Вождь пожал плечами.
Я возненавидела Дарака. Он обломал ее ради собственного тщеславия, а теперь, оттого что она не прониклась к нему за это любовью, бросил ее. Если бы он оставил ее в покое, возможно, эти воины махнули бы на нее рукой и позволили ей снова стать свободной.
Солнце зашло, и начался пир.
Мы сидели вокруг кольца костров на огромных подушках, шесть вождей и их сыновья, Дарак с его капитанами и я. Над головами у нас опустил свои алые крылья полог. Еду и напитки подавали женщины в черных платьях и мальчики. Согласно обычаю племен, мальчика держали при матери и сестрах до тех пор, пока ему не станет тошно от их общества и он не сбежит, чтобы убить степного волка зимой или не поймает дикого скакуна, или не примет участия и бою, если идет война, и таким образом докажет, что он мужчина. Все женщины носили шайрин, но глазницы были шире, чем у моего, и зачастую украшены вышивкой и бусами. Они нервно поглядывали на меня и ускользали прочь, чтобы дать дорогу другим, со следующим блюдом, тоже любопытствующим. Еда была обильной и пахла острыми приправами, но воины к жареному мясу не притрагивались. Его подавали только Дараку и его людям. Я не ела ничего, кроме кусочка церемониального хлеба, который они преломляли перед каждой сменой блюд, и который обязательно надо было взять, если ты друг. Выпила я и немного их вина, но это и все. Они уважили мою умеренность. Их воины тоже постятся, сказал их вождь, перед боем. Я привыкла к последующим болям и спазмам, и они меня мало беспокоили.
Пир закончился, но возлияния продолжались. По кругу пускали чаши со спиртным, приготовленным из козьего молока, смешанного с корой какого-то дерева. Дарак на этот напиток особо не налегал, но вожди и их воины пили крепко.

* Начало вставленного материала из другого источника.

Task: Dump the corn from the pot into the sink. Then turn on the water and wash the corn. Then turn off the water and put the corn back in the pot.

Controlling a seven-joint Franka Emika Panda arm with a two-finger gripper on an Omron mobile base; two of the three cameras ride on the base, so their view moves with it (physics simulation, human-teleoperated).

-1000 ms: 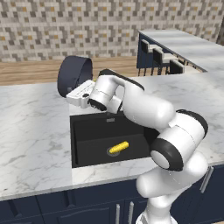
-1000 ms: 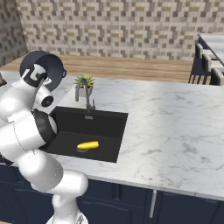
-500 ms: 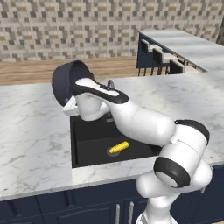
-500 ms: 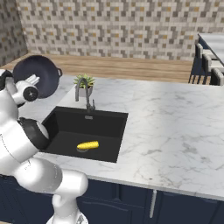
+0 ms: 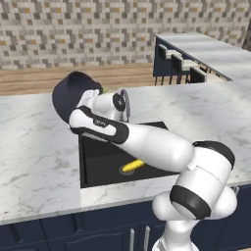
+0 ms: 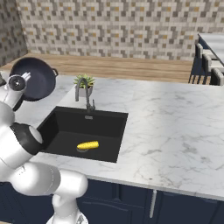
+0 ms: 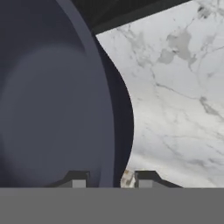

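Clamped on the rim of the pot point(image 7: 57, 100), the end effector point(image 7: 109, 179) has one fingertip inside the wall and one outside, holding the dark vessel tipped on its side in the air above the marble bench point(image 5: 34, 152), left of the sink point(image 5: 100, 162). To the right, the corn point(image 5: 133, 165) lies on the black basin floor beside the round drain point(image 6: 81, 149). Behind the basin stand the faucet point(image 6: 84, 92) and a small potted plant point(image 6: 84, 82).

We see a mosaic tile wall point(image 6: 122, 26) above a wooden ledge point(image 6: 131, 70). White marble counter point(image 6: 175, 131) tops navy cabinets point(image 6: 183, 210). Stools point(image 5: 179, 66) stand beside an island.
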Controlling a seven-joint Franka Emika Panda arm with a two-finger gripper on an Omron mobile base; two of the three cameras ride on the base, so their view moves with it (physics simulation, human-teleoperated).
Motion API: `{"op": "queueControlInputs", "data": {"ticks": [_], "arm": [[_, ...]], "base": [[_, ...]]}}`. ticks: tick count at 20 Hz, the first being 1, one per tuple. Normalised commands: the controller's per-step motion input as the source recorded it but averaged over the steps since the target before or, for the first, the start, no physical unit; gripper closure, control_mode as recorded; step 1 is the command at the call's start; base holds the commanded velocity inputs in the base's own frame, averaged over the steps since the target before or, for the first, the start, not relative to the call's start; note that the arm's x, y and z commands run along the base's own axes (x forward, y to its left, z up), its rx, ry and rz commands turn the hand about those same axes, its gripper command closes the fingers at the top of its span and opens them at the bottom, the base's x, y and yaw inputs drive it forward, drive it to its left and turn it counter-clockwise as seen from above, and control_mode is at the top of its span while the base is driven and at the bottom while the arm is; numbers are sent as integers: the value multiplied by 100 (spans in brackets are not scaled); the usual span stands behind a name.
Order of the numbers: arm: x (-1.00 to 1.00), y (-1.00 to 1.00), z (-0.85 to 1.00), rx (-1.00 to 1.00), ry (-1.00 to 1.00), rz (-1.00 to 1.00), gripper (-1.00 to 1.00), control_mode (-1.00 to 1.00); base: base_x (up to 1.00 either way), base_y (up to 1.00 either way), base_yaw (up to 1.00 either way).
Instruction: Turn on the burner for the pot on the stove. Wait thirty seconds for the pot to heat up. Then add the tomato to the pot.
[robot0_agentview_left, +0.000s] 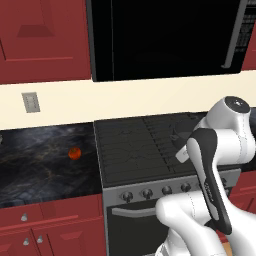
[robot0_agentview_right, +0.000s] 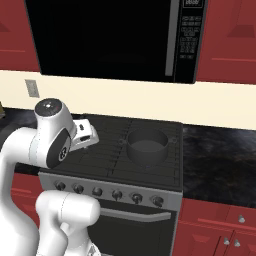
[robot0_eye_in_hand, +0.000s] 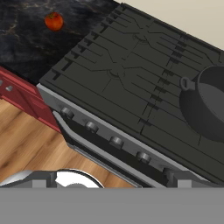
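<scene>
Knobs in a row along the grey steel front, nearest to the hand cam, right below the gripper's line of sight. Gripper hangs above the stove, over its front-left part; can't tell if the fingers are apart or together, tips too hidden at the bottom edge of the hand view. Oven handle runs under the knob row. Past the knobs, dark ribbed grates, w/ the pot on a right-side burner, off to the gripper's right and a bit further back; dark grey, looks empty, small side handle facing the hand. Tomato sits on the black marbled counter left of the stove, well apart from the gripper, on the opposite side from the pot. Further back, cream wall w/ a wall outlet. Above, black microwave between red cabinets.
</scene>
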Motion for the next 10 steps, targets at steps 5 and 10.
{"op": "queueControlInputs", "data": {"ticks": [5, 10], "arm": [[0, 0, 0, 0, 0, 0, -100, -100], [0, 0, 0, 0, 0, 0, -100, -100]], "base": [[0, 0, 0], [0, 0, 0]]}}
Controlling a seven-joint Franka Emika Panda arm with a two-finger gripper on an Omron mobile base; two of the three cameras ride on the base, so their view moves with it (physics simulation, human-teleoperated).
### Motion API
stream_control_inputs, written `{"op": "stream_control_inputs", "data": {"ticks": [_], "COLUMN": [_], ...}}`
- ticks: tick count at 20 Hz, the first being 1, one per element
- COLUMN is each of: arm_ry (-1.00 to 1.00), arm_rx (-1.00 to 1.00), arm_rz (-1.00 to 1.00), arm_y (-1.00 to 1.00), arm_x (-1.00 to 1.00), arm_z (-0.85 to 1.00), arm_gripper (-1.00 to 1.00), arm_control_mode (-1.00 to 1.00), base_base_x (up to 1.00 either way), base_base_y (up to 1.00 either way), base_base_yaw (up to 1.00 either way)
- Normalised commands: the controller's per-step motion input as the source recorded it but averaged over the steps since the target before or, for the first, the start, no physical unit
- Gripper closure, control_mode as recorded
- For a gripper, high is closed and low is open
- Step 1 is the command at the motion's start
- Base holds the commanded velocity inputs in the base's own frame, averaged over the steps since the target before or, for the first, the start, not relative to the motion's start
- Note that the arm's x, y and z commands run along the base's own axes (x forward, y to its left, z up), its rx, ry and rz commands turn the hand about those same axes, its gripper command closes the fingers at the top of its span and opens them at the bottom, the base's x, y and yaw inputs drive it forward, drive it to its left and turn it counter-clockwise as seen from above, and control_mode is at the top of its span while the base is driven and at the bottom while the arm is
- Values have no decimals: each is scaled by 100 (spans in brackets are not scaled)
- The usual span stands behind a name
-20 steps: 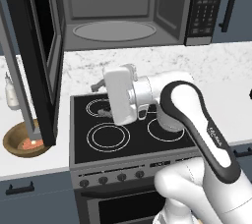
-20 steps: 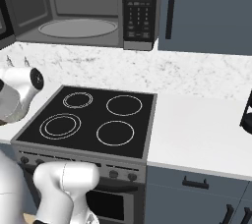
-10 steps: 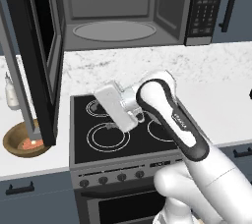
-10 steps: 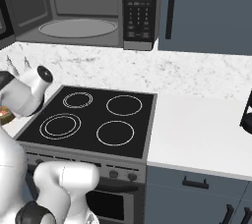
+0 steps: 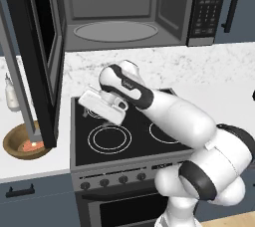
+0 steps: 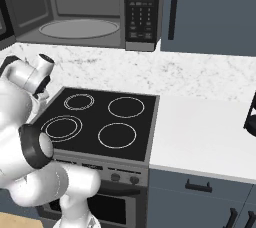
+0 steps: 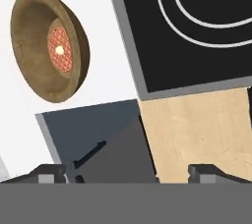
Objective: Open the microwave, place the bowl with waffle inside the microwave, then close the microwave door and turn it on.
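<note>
The microwave [image 5: 119, 12] stands open, its grey interior and glass turntable [image 5: 115, 31] bare, with the button panel [image 6: 141, 2] at its right. The microwave door [image 5: 45, 56] is swung out to the left and hides part of the brown wooden bowl [image 5: 22, 142] on the counter below it. In the hand view the bowl [image 7: 39, 66] appears at upper left with the reddish-orange waffle [image 7: 59, 49] at its bottom. My gripper [image 5: 89, 110] hangs over the stove's left edge, to the right of the bowl and apart from it. Its fingertips [image 7: 49, 173] stand wide apart with nothing between them, so the gripper [image 7: 128, 174] is open.
The black four-ring stove [image 5: 134, 139] lies under my arm, knobs along its front. A small pale bottle [image 5: 11, 95] stands on the left counter behind the bowl. White counter [image 6: 200, 132] stretches right of the stove, with a dark object [image 6: 250, 117] at its far edge.
My arm has swung left and lower across the stove, carrying the hand from the middle of the stove to its left edge, nearer the bowl. The bowl and door have not moved.
</note>
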Motion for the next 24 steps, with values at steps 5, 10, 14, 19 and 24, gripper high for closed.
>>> {"op": "stream_control_inputs", "data": {"ticks": [5,10,14,19,24], "arm_ry": [-5,-29,-34,-12,15], "arm_rx": [-9,2,11,5,0], "arm_rz": [16,11,3,-1,-11], "arm_y": [25,30,31,34,39], "arm_x": [81,23,25,34,46], "arm_z": [-76,-67,-62,-25,0], "arm_gripper": [-100,-100,-100,-100,-100], "arm_control_mode": [-100,-100,-100,-100,-100], "base_base_x": [0,0,0,0,0], "base_base_y": [0,0,0,0,0], "base_base_yaw": [0,0,0,0,0]}}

После этого начались наконец торговые переговоры. Меня они не очень интересовали, ведь это была скорее игра: вожди и Дарак ставили друг другу невозможные условия до самой последней точки, которая была фактически тем, на чем они с самого начала собирались сойтись. Они ведь нуждались, главным образом, в ножах, а Дарак стремился приобрести лошадей и изготовленные их женщинами ткани, пользовавшиеся спросом в городках. Из рук в руки стали переходить деньги и мешочки с тускло-красными фишками, бывшими, по-моему, осколками неотшлифованных драгоценных камней — возможно, гранатов. К этому времени я почувствовала себя опустошенной. Пары вина, которое я даже не выпила, ударили мне в голову, глаза у меня щипало от огня. Сквозь дым я увидала, как вышли сплясать для нас семь или восемь девушек.

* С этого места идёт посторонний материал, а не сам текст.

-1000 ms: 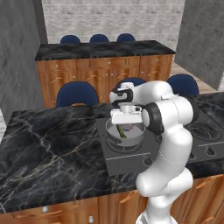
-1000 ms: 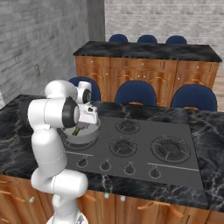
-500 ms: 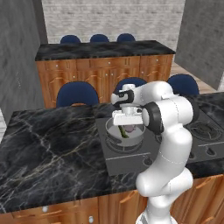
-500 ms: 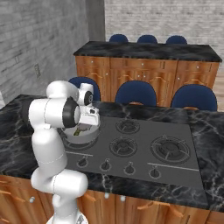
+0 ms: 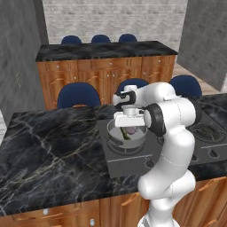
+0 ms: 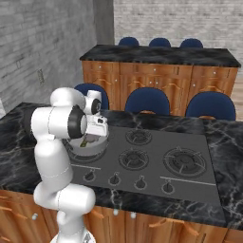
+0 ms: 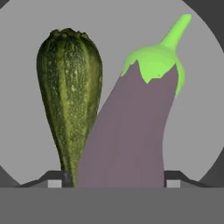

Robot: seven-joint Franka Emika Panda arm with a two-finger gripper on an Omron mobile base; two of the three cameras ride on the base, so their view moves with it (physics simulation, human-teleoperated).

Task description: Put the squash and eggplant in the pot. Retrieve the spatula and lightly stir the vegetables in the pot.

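Eggplant (image 7: 127,135): plump, dull purple, bright green cap and stem, lying on the grey floor of the pot (image 7: 26,52). Squash (image 7: 70,92) just beside it, dark green, speckled, ribbed, bulbous at one end and narrowing toward the other; the two touch or overlap along their sides, cannot tell which. Gripper (image 7: 113,183) directly over them, its two dark fingertips (image 7: 54,179) standing apart, one at either side of the eggplant's lower end, not visibly pressing on it; whether they touch it cannot be told. From the base views, pot (image 5: 116,138) is a shallow grey metal round with a thick rim, sitting on the near left burner of the black stove top (image 6: 156,166), vegetables a small green and purple patch inside. Stove top is set into a dark, white-veined marble counter (image 5: 48,155) over wooden cabinets. Arm bends forward from its base at the counter's near edge, elbow high, wrist turned down, hand low over the pot's mouth. Beyond the counter's far edge, blue chairs (image 6: 147,100); farther back a second dark-topped wooden counter (image 6: 156,54) with more blue chairs behind it, then a grey brick wall (image 5: 115,17).
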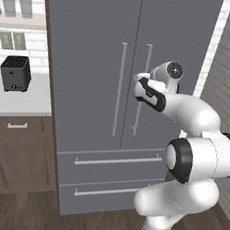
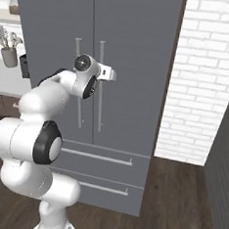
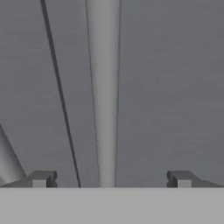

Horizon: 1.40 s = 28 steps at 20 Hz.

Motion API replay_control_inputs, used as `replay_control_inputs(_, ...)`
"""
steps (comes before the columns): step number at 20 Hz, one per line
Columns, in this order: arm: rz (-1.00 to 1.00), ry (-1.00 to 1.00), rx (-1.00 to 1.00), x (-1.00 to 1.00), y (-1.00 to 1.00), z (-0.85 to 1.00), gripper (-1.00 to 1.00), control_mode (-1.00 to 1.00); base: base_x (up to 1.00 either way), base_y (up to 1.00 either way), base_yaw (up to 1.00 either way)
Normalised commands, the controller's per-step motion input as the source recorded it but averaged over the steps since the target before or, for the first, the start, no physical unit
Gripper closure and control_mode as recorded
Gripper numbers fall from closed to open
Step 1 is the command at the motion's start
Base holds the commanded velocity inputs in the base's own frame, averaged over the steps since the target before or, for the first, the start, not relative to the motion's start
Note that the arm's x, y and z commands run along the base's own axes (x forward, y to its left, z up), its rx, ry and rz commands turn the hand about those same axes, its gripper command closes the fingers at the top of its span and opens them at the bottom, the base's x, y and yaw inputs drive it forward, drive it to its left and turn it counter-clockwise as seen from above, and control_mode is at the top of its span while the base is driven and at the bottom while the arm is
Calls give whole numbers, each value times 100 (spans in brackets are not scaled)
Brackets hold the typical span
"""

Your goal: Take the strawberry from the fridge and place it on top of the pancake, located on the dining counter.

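Gripper spread wide at frame bottom, right door handle centred between fingertips, fridge doors shut, door seam left of handle.

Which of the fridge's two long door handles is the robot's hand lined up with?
The right door's handle: it runs between the open gripper fingertips. The left door's handle stands apart beyond the door seam, with nothing around it.

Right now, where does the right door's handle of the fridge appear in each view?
Left base view: the right door handle, centre, partly behind the gripper.
Right base view: left of centre, beside the wrist.
Hand view: vertical bar between the open jaws.
Shared landmark: the door seam.
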Motion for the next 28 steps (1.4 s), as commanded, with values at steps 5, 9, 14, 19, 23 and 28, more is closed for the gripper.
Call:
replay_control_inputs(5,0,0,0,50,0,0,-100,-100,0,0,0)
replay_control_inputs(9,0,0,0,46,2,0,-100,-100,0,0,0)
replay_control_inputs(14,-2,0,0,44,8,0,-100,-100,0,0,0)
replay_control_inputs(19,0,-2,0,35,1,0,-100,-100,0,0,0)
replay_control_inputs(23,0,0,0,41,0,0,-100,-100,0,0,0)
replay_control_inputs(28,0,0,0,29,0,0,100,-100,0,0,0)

Они носили белые шайрины, но хотя лица у них и были прикрыты, тела их были почти нагими. По спинам, под мышками у них проходили тонкие кожаные ремни, застегивавшиеся над грудью золотой пряжкой. С этих ремешков свисали кисточки из белой шерсти, иногда скрывавшие грудь, но не часто. Схожее сооружение окружало их бедра, и хотя кисточки тут были многочисленней, скромность они защищали весьма относительно. Их поджарые коричневые тела мало чем отличались от тел их мужчин, но при всем при том они были прекрасны.
Вождь вежливо просил Дарака выбрать себе женщину, и коль скоро Дарак выбрал, другие разбойники тоже подцепили девушек, пришедшихся им по нраву. Наверное, мне не следовало удивляться, когда вождь нагнулся ко мне.

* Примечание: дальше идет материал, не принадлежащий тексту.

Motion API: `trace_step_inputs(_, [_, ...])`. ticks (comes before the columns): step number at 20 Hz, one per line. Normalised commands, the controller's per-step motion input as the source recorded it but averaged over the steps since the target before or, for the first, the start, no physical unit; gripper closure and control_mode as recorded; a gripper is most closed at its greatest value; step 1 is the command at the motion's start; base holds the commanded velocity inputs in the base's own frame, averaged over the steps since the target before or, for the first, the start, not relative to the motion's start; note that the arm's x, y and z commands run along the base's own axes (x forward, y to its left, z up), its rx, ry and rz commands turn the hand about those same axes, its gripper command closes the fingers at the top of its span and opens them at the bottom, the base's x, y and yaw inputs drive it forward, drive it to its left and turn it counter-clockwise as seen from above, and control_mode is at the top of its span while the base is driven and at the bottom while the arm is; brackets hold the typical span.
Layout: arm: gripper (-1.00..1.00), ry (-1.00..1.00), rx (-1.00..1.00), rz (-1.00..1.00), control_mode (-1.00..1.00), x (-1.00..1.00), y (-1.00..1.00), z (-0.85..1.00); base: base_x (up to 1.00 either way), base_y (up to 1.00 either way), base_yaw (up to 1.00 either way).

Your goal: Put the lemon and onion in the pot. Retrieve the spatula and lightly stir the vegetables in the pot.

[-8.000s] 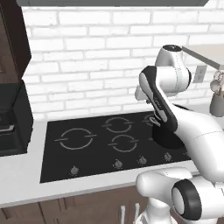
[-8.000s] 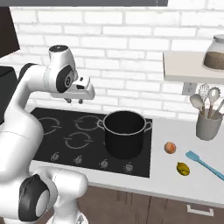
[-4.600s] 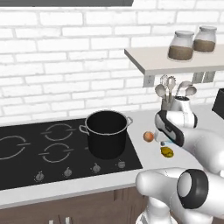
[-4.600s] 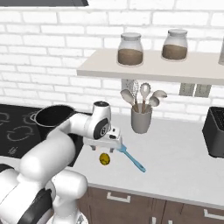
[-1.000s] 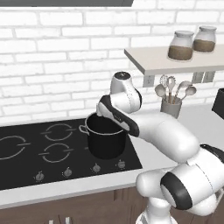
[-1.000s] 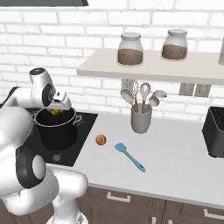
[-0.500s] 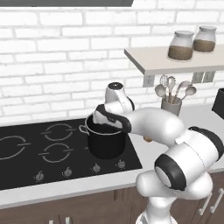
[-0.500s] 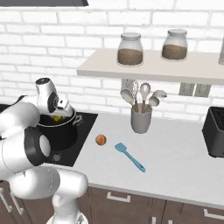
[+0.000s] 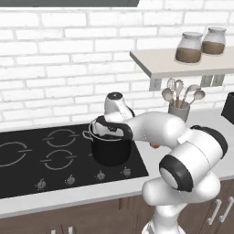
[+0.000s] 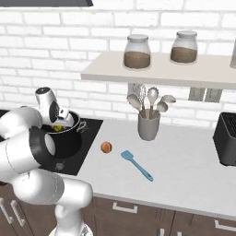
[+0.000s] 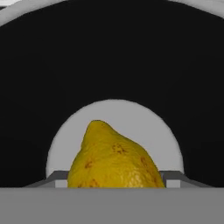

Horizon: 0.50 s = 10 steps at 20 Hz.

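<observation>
Lower now than half a second back, the white arm's two-finger pincer (image 10: 59,123) has dipped from just above the rim down into the mouth of the deep round black pot with the silvery rim and loop handles (image 9: 111,148), and it's got the bumpy yellow lemon (image 11: 114,159) with it. From the hand view the lemon sits right between the dark finger tips, pointy end aimed away from the pincer at the pale grey floor of the pot, with the black walls wrapped all around. So I'd call the pincer pinched on the lemon, not let go yet, though the tips themselves are mostly buried behind the fruit. In the right base view you can catch a bit of yellow (image 10: 58,128) just under the wrist, inside the rim. What that means for the job, I reckon: lemon is basically delivered, it just needs the fingers to spread so it drops the short way to the bottom. Everything else is untouched. The small round orange-brown onion (image 10: 106,147) sits on the light counter (image 10: 193,161), off to the pincer's side beyond the pot, and the slim light-blue spatula (image 10: 137,165) lies flat a bit further out past the onion, near the grey utensil cup with silver spoons and a whisk (image 10: 149,125). So roughly a third done I'd guess: onion next, then the spatula and the stirring.
</observation>
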Motion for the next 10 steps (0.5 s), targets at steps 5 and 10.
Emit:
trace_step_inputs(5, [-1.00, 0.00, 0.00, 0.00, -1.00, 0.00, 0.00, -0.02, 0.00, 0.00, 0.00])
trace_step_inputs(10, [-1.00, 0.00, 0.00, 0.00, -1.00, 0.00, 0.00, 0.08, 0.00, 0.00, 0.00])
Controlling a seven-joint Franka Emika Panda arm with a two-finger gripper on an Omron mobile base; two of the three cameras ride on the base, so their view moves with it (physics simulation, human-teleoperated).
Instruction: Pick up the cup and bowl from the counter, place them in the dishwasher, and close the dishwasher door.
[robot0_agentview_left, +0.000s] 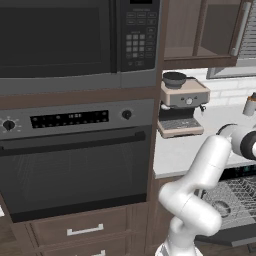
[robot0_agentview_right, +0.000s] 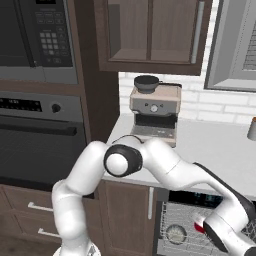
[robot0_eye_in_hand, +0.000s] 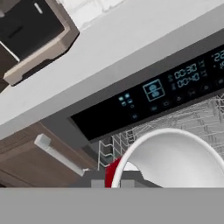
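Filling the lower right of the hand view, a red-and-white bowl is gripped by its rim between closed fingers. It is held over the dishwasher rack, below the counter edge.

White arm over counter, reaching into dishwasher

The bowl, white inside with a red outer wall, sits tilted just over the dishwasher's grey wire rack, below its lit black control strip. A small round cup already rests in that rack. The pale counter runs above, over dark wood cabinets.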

— И ты тоже воин. Какая из девушек даст тебе место для ночлега в крарле?
Я не сразу поняла, что это тоже входило в обычай их женщин-воинов. После секундного колебания я ответила ему на племенном языке:
— Ты оказываешь мне большую честь, отец мой, но хотя я буду сражаться как мужчина, я все же в достаточной мере женщина, чтобы не спать с женщинами. И посему я могу лишь отказаться от твоего щедрого подарка.